## Definition of Optical Flow

Distribution of apparent velocities of movement of brightness pattern in an image.

• Where do we need it?
• Action recognition
• Motion segmentation
• Video compression

## Useful Resources

### Brightness Constancy Assumption

\begin{align*} I(x(t), y(t), t) = C \end{align*}

### Small Motion Assumption

\begin{align*} &I(x(t+\delta t), y(t+\delta t), t+ \delta t) = I(x(t), y(t), t) + \frac{dI}{dt}\delta t, \text{(higher order term ignored)}\\ &\text{where }\frac{dI}{dt} = \frac{\partial I}{\partial x}\frac{d x}{d t} + \frac{\partial I}{\partial y}\frac{d y}{d t} + \frac{\partial I}{\partial t}\triangleq I_x u + I_y v + I_t \triangleq \nabla^T I [u, v]^T + I_t \end{align*}

$$\nabla I = [I_x, I_y]^T$$ : spatial derivative

$$I_t$$ : temporal derivative

$$[u, v]$$ : optical flow velocities

### Brightness Constancy Equation

Combining the above two assumptions, we obtain

\begin{align*} \nabla I [u, v]^T + I_t = 0. \end{align*}

### How to solve Brightness Constancy Equation?

Temporal derivative $$I_t$$ can be estimated by frame difference; spatial derivative $$\nabla I$$ can be estimated using spatial filters. Since there are two unknowns ($$u$$ and $$v$$), the system is under-determined.

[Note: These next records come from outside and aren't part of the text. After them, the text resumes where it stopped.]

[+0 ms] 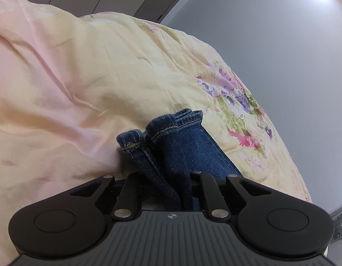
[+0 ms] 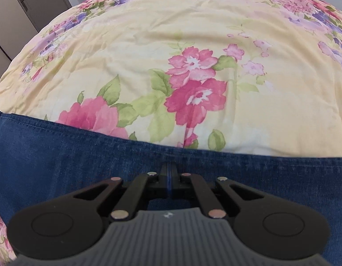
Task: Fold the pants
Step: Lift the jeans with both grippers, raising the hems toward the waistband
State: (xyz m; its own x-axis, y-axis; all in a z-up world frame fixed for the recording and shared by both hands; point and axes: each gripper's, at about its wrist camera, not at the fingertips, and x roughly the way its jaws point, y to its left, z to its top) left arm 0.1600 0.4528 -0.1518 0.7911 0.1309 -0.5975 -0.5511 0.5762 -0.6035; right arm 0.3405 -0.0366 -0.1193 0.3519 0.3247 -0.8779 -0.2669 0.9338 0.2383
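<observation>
Denim pants [image 1: 171, 146] clamped in left hand-held gripper [image 1: 168, 186].

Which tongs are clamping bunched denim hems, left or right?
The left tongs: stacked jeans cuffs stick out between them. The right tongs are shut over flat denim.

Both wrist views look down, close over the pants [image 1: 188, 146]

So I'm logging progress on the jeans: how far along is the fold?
Done: the legs look stacked, their hems bunched together. In hand: the left gripper is clamped on those leg ends above the floral bedspread; the right gripper is shut, seemingly pinching denim at mid-length of the jeans. Left: the lengthwise folds, since the jeans lie stretched out.
</observation>
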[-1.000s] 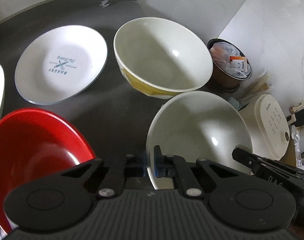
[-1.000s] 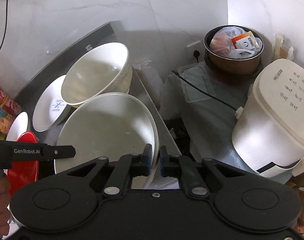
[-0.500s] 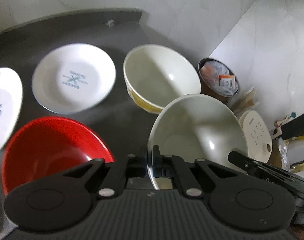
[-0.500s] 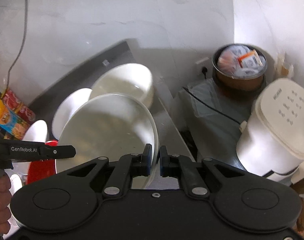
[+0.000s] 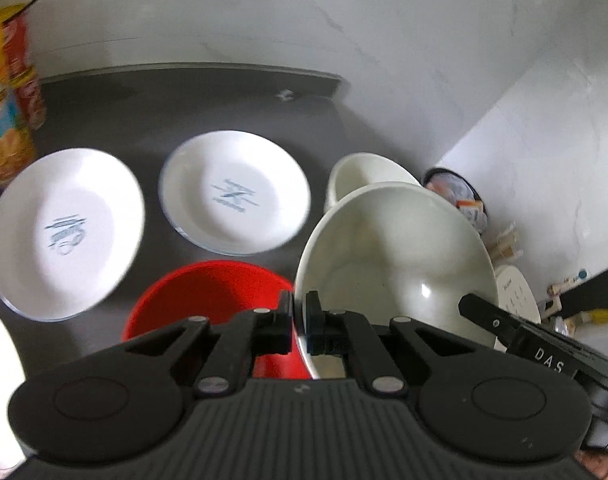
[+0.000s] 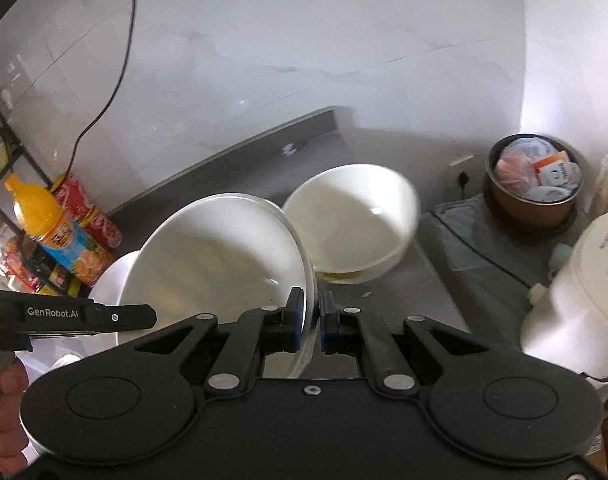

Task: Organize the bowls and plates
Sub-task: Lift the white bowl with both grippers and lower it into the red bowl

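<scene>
Two black tongs (image 5: 299, 318) (image 6: 308, 322) pinching opposite rims of one glossy round white bowl (image 5: 396, 264).

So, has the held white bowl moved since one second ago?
Yes. The white bowl, clamped by both hand-held grippers, has risen: it now overlaps the yellow-sided bowl on the counter, which it sat below before.

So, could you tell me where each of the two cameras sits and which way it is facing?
Left wrist: sits on the left gripper, looking forward and down over the dark counter at two plates, a red bowl and the white bowl it clamps; the right gripper's tip enters at right.
Right wrist: sits on the right gripper, facing the wall and counter corner, clamped on the same bowl's opposite rim; a hand holds the left gripper at left.
Shared: the held white bowl, the cream bowl, the trash bin.
</scene>
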A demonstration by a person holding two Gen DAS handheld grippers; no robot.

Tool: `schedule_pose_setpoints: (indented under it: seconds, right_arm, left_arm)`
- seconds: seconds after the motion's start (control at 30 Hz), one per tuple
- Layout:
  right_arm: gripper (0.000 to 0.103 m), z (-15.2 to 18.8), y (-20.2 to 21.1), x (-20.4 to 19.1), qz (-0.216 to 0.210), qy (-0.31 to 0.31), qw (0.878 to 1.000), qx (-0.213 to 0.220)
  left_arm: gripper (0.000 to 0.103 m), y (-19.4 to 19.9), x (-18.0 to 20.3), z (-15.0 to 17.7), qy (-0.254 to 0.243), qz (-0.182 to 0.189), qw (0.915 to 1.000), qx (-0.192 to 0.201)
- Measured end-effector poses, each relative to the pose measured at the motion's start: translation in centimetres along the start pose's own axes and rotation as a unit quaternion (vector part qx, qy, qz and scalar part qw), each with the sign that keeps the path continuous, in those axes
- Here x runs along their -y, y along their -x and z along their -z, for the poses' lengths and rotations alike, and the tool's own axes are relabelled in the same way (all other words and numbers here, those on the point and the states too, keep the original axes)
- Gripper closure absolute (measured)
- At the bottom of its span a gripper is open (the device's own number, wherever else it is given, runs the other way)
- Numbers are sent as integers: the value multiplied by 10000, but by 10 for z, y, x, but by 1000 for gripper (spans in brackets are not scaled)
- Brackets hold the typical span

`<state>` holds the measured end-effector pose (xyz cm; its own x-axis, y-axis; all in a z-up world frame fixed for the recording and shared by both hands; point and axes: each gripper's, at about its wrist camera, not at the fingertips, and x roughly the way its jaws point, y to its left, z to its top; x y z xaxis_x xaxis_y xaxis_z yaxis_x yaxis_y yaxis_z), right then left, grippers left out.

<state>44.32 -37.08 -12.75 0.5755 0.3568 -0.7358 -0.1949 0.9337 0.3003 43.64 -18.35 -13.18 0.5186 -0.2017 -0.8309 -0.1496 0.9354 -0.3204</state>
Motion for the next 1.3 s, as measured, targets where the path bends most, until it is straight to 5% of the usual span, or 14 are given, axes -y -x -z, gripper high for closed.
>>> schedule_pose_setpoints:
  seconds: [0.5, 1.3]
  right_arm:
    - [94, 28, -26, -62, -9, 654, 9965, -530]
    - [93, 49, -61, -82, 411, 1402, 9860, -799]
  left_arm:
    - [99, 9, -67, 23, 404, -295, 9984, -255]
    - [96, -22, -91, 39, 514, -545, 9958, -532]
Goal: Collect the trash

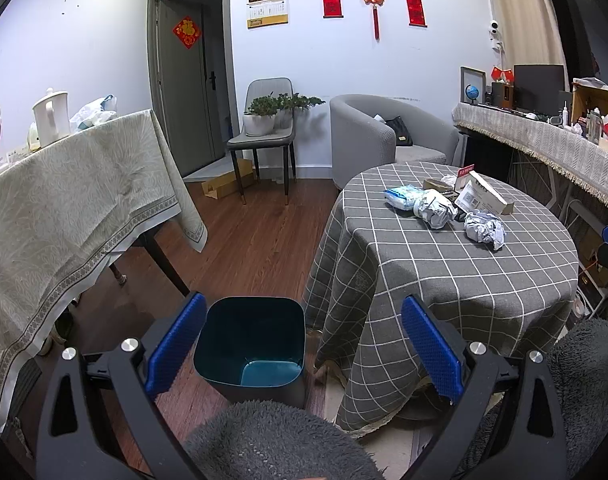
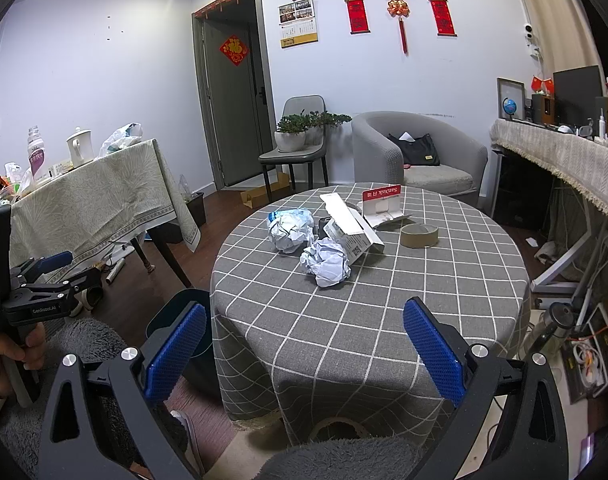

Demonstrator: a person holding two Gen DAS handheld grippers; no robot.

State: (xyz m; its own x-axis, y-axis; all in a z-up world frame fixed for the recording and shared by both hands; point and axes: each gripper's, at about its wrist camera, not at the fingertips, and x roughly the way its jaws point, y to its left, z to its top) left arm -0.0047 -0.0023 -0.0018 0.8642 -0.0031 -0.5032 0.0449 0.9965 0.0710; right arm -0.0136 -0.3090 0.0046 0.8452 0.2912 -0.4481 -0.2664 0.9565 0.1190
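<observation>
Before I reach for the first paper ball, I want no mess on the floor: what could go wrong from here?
The trash bin stands on the floor beside the round table, so a ball carried over the edge could miss it. The nearer crumpled paper ball lies against the open white carton, which a wide grasp might drag along. Both the right tongs and the left tongs are open and hold nothing.

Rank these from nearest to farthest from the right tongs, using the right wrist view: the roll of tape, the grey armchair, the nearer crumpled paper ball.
1. Nearer crumpled paper ball, mid-table, just ahead of the right tongs.
2. Roll of tape, farther back, toward the table's right.
3. Grey armchair, beyond the table against the back wall.
</observation>
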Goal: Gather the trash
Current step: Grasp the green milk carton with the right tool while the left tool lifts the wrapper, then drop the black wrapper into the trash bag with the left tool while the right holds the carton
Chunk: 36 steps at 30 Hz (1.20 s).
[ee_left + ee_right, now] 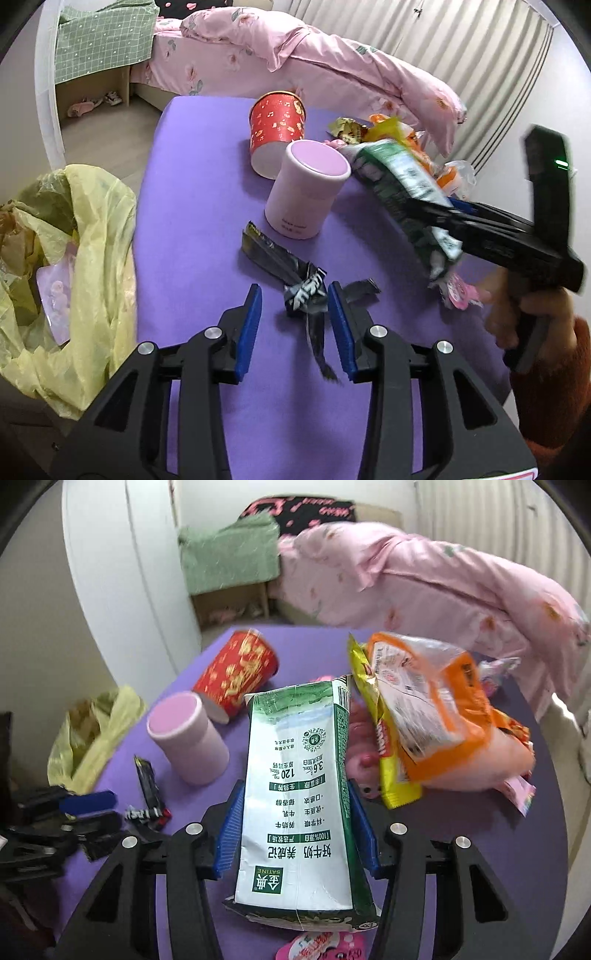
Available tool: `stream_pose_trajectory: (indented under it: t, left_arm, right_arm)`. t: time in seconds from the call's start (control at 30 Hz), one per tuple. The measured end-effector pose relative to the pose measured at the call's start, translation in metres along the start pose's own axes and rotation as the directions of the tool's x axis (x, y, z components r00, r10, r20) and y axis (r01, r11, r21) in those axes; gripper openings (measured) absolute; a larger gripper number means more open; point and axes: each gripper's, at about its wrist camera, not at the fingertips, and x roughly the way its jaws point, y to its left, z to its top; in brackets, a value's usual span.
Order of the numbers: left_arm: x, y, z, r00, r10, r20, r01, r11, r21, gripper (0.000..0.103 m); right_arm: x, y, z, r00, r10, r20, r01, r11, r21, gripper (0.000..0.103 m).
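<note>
left gripper (pixel 293 325) jaws apart, straddling black wrapper (pixel 295 280) | right gripper (pixel 293 830) clamped milk carton (pixel 295 794) lengthwise | bag (pixel 74 258) lay left

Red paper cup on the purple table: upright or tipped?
Tipped. The red paper cup lies on its side on the purple table, its pale base facing the camera, behind the upright pink canister.

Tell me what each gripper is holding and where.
Right gripper: jaws clamp the milk carton across its side faces, mid-body. Left gripper: jaws open around the black wrapper, not gripping.
</note>
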Motion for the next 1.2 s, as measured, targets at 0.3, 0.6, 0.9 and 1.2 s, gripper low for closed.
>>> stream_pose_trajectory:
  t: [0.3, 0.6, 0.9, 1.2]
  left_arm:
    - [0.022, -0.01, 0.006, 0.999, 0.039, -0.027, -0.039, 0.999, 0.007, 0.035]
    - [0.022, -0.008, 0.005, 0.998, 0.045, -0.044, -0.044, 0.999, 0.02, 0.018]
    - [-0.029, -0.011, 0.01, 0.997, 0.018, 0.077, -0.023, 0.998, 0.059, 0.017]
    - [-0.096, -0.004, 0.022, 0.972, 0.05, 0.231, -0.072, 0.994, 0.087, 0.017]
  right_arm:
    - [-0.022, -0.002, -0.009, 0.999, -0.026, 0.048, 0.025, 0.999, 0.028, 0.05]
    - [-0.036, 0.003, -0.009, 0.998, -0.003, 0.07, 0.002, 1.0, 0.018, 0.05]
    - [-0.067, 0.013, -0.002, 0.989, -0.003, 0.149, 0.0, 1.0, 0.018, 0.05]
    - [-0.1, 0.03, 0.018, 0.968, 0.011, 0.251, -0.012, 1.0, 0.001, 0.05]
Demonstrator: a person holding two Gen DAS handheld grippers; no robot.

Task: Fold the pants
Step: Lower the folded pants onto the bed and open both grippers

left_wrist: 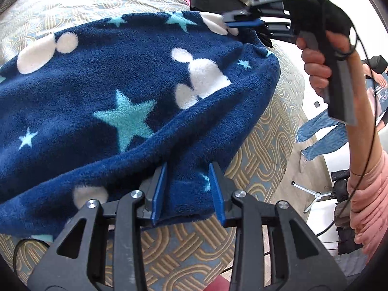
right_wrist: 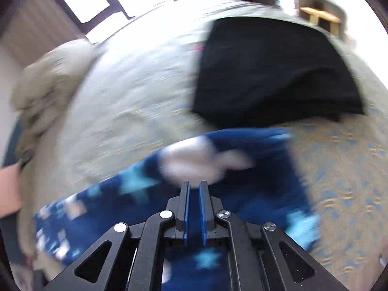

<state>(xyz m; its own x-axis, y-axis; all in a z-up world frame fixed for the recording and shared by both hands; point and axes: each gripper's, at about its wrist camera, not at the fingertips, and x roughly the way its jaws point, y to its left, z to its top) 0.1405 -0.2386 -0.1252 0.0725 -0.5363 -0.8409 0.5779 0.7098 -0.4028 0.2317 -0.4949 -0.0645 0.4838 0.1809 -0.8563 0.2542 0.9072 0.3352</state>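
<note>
Lying across the patterned bedspread (left_wrist: pixel 264 131), the blue fleece pants (left_wrist: pixel 116 92) fill the left wrist view from 9 to 1 o'clock. Left gripper (left_wrist: pixel 188 191) at 6 o'clock: jaws parted, fleece edge between the pads, not visibly pinched. Right gripper (right_wrist: pixel 194 208): jaws nearly closed, clamped on the pants' far edge, seen at 1 o'clock. Black garment (right_wrist: pixel 271 72) lies beyond, at 12 to 2 o'clock in the blurred right view.
</note>
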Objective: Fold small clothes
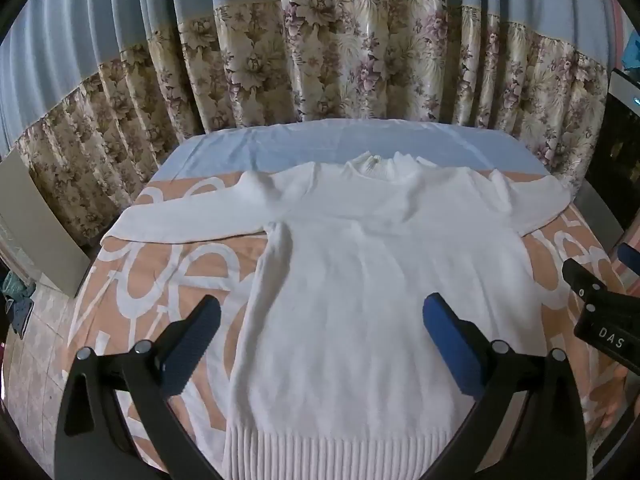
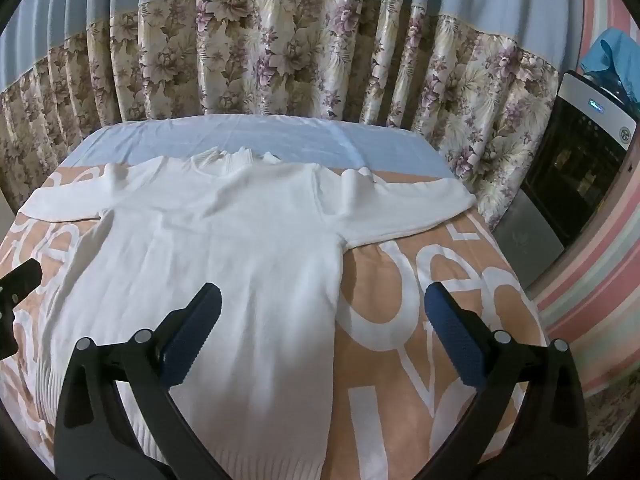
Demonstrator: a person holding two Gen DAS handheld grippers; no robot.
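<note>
— Ribbed hem first, right under both cameras: the white sweater [image 1: 360,280] lies flat and face up on the table cover [image 1: 168,280], hem toward us, collar toward the far edge.

— So its long axis runs straight away from the grippers?

— Yes, hem to collar, with both sleeves spread sideways across the far half. The left gripper [image 1: 320,344] hangs over the body near the hem, jaws wide apart, nothing between the pads. The right gripper [image 2: 322,340] is equally spread and empty, straddling the sweater's right side edge, one finger over knit, the other over the orange-and-white cover.

— Which hand is nearer which sleeve?

— Each its own side, I'd judge: the left sleeve [image 1: 180,224] reaches out to the left, the right sleeve [image 2: 408,208] to the right. Both are well beyond the fingertips, so folding a sleeve inward would mean reaching forward first.

— Any bins or baskets?

— None visible. Beyond the table, only a flowered curtain [image 2: 280,60] and a dark appliance [image 2: 580,168] at far right.
</note>
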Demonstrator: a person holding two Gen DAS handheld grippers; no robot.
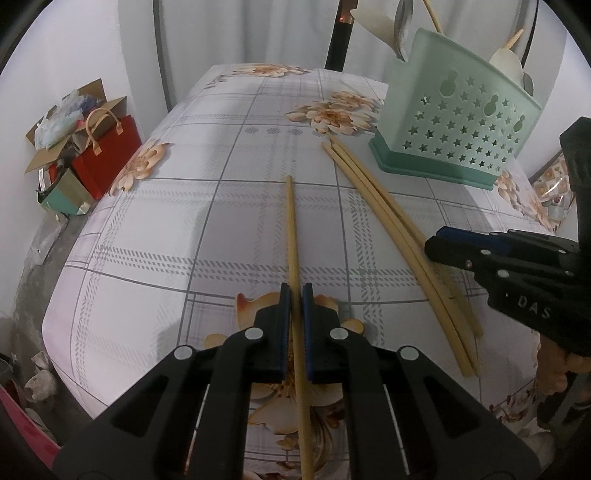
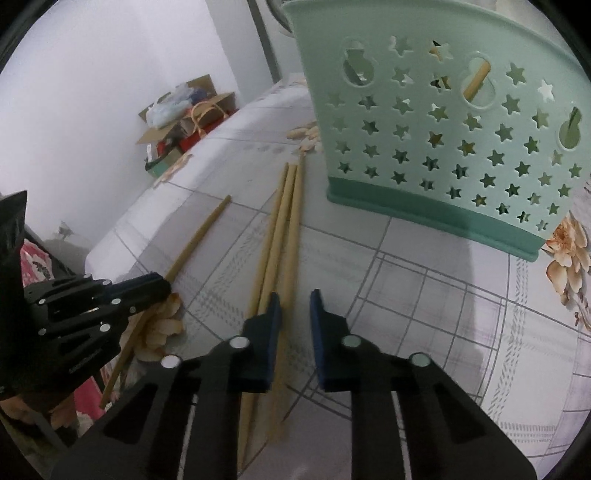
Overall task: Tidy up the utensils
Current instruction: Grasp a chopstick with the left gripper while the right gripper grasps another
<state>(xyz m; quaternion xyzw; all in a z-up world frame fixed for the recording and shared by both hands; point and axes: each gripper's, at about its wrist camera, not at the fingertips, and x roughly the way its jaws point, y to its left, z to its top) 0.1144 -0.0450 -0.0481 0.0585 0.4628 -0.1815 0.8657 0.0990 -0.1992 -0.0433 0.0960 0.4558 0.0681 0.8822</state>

Two ways to enforce additional constraints:

• Lucas-Kanade Optical Flow (1981) : assuming local patch has constant flow
• LS can be applied to solve this overdetermined set of equations
• If there is lack of spatial gradient in a local path, then the set of equations could still be under-determined. This is referred to as the aperture problem
• If applied to only tractable patches, these are called sparse flow
• Horn-Schunck Optical Flow (1981) : assuming a smooth flow field

### Formulation of Horn-Shunck Optical flow

Brightness constancy constraint/loss :

\begin{align*} E_d(i, j) = \left[I_x(i,j) u(i,j)+I_y(i,j)v(i,j) + I_t(i,j)\right]^2 \end{align*}

Smoothness constraint/loss :

\begin{align*} E_s(i, j) = \frac{1}{4}\left[(u(i,j)-u(i+1,j))^2, (u(i,j)-u(i,j+1))^2, (v(i,j)-v(i+1,j)^2, (v(i,j)-v(i,j+1))^2\right] \end{align*}

Solving for optical flow :

\begin{align*} \text{min}_{\bf{u}, \bf{v}} \sum_{i,j} E_d(i,j) + \lambda E_s(i,j) \end{align*}

Gradient descent can be used to solve the above optimization problem.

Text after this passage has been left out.